From the arrangement, from the dark atmosphere, Razeal could already guess where this was going.
Still, he watched quietly, folding his arms, his expression unreadable.
Then, without warning, the old man still murmuring softly under his breath reached into his robes and pulled out a dagger.
Razeal's eyes narrowed.
The blade glinted faintly in the candlelight before the old man suddenly, and without hesitation, plunged it into his own forehead right between his eyebrows, the tip burying deep into his skull.
Blood streamed instantly, running down his face and dripping onto the platform beneath him.
Razeal blinked once but didn't flinch.
The man's chanting stopped. His body wavered slightly before collapsing forward with a soft, dull thud.
Silence followed.
The veiled women didn't move, didn't cry out they just stood there, facing the direction of the corpse. The stillness was suffocating.
Razeal tilted his head slightly, eyes calm but sharp, watching everything unfold with cold curiosity.
Then he saw it.
From the dead man's body, something began to emerge a faint, luminous outline.
A soul, pulling itself free from the corpse.
It looked exactly like the old man same posture, same face, just transparent, glowing faintly white. But as it rose, Razeal noticed something strange.
A small, almost invisible fragment broke away from the main soul like a thin thread snapping loose from its end.
It drifted downward, sliding beneath the lifeless body, almost hiding under the folds of his robes.
The fragment was so tiny, so subtle, that even Razeal nearly missed it.

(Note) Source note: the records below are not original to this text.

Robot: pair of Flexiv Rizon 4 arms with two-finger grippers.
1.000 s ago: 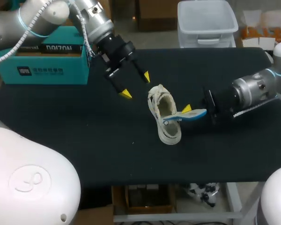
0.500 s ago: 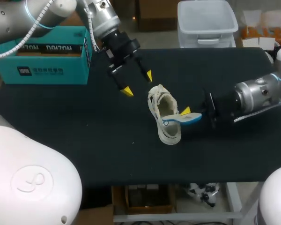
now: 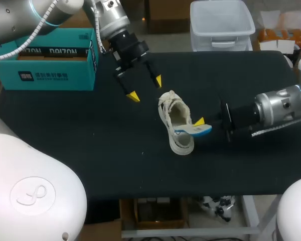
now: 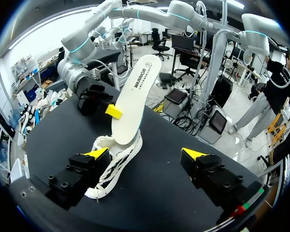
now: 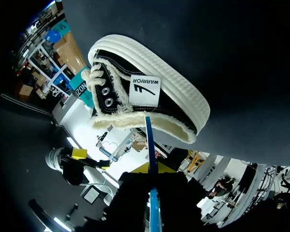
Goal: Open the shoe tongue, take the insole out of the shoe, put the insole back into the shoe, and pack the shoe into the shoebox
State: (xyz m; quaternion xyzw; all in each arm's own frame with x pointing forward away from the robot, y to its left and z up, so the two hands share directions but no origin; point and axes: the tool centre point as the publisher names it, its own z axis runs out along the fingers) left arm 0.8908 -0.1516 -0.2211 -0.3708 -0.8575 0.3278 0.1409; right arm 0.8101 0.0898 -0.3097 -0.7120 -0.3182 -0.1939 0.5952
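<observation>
A white low shoe (image 3: 174, 120) lies near the table's middle, opening up. A white insole with a blue underside (image 3: 196, 130) sticks out of its right side. In the left wrist view the insole (image 4: 135, 101) rises steeply out of the shoe (image 4: 111, 162). My right gripper (image 3: 199, 123) is shut on the insole's outer part. In the right wrist view the insole's blue edge (image 5: 151, 145) runs from the right gripper (image 5: 152, 170) into the shoe (image 5: 150, 101). My left gripper (image 3: 146, 88) hangs open just behind and left of the shoe, holding nothing; the shoe lies ahead of the left gripper (image 4: 145, 153).
The teal shoebox (image 3: 45, 60) stands open at the back left, close behind my left arm. A clear plastic bin (image 3: 221, 22) sits beyond the back edge. The black tabletop (image 3: 90, 150) spreads around the shoe.
My right wrist has drawn back to the right and the insole's held end has sunk a little toward the front. The left gripper has edged slightly backward, still open.
</observation>
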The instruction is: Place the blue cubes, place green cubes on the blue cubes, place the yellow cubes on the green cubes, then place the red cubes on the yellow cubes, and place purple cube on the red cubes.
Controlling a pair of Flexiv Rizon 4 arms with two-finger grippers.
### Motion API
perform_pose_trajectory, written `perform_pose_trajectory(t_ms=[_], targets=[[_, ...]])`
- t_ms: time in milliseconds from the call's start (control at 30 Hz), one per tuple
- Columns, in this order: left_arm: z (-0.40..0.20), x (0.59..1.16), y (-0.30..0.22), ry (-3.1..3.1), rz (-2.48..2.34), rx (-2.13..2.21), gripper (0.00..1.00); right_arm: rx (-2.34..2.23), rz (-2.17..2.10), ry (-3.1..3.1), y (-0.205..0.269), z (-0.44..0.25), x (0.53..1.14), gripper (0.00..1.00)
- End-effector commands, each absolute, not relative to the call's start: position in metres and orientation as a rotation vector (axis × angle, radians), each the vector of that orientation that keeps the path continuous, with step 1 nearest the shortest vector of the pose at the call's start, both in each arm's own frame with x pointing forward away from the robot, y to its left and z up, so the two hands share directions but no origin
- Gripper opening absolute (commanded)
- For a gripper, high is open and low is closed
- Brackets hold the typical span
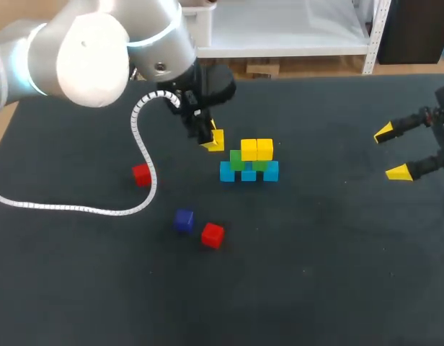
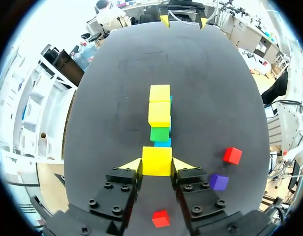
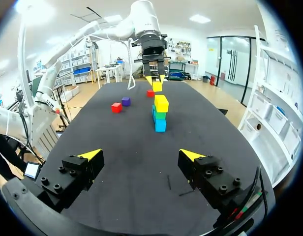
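A yellow cube [image 2: 157, 160] was pinched by the left gripper [image 1: 207, 137]. Its jaws were pressed against the cube from two sides, and the cube sat right at the yellow tips and filled the gap between them. Whether this cube touched the worktop [image 1: 330, 274] could not be told.

The pile was found near the middle of the worktop, a little toward the far edge. Three blue cubes [image 1: 249, 174] were laid in a row at the bottom, two green cubes [image 1: 238, 160] were set on them, and two more yellow cubes [image 1: 256, 149] were set on the green ones. The pinched cube was seen just beside this pile, on the side of the left edge. In the left wrist view the pile stood straight ahead of the jaws, in one line with the cube.

One red cube [image 1: 141, 174] was lying toward the left edge, touching the white coiled cable [image 1: 85, 209] of the left arm. The purple cube [image 1: 183, 220] and a second red cube [image 1: 212, 235] were lying near each other, closer to the near edge.

The right gripper [image 1: 395, 153] was kept by the right edge, well apart from the pile. Its jaws were spread wide and nothing was between them.
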State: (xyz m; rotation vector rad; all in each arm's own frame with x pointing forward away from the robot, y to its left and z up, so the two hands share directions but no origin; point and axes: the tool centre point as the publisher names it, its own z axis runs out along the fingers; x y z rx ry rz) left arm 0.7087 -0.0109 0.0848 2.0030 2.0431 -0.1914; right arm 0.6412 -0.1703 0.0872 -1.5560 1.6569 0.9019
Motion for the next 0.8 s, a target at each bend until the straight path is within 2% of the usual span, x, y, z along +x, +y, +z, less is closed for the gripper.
perform_pose_trajectory(t_ms=[33,800], targets=[[0.083,0.715,-0.018,2.049,-0.209,2.013,0.00,-1.556,0.903,1.654,-0.170,0.086,0.642,1.00],[0.071,0.714,-0.037,2.038,-0.250,2.053,0.00,-1.556,0.903,1.654,-0.170,0.086,0.642,1.00]])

He frowned, his eyes narrowing further.
"What's that…" he murmured, leaning slightly forward.
And then, before he could process what that shard meant, space itself tore open above the body.
A sharp rip sound echoed through the silence like the very air was being shredded.
From that tear, a massive dark hand reached out.
It wasn't human. Its form was rough and jagged, covered in what looked like layers of blackened, thread-like flesh stitched together. The fingers were too long, clawed, dripping with something like ink.
The hand shot down instantly, grabbing the main soul by the neck.
Razeal's pupils contracted.
The old man's soul struggled for barely a second before being yanked upward violently into the dark rift.
The space sealed shut behind it, silent as though nothing had happened.
The candles flickered once. Then, stillness returned.
"…What the hell was that?" Razeal muttered, his tone low and sharp. "System, you got any idea?"
His voice echoed faintly through the illusion, his gaze still fixed on where the space had torn open.
[Ask the system's villains. There are many who know.]
The reply came dryly, almost indifferent.
Razeal clicked his tongue. "Of course," he muttered, rolling his eyes slightly.
Typical System behavior help sometimes, stay silent other times. Maybe it had moods of its own.
Still, this wasn't the moment to argue.
Something else was happening.
The tiny soul fragment that had broken off earlier the one hiding under the body was now beginning to stir.
It drifted upward slowly, glowing faintly, almost invisible.
Razeal followed it carefully with his eyes, expression unreadable but alert.
The fragment moved like smoke, gliding through the air, passing silently over the corpse of the old man before beginning to drift across the room.
And Razeal noticed something that made him pause.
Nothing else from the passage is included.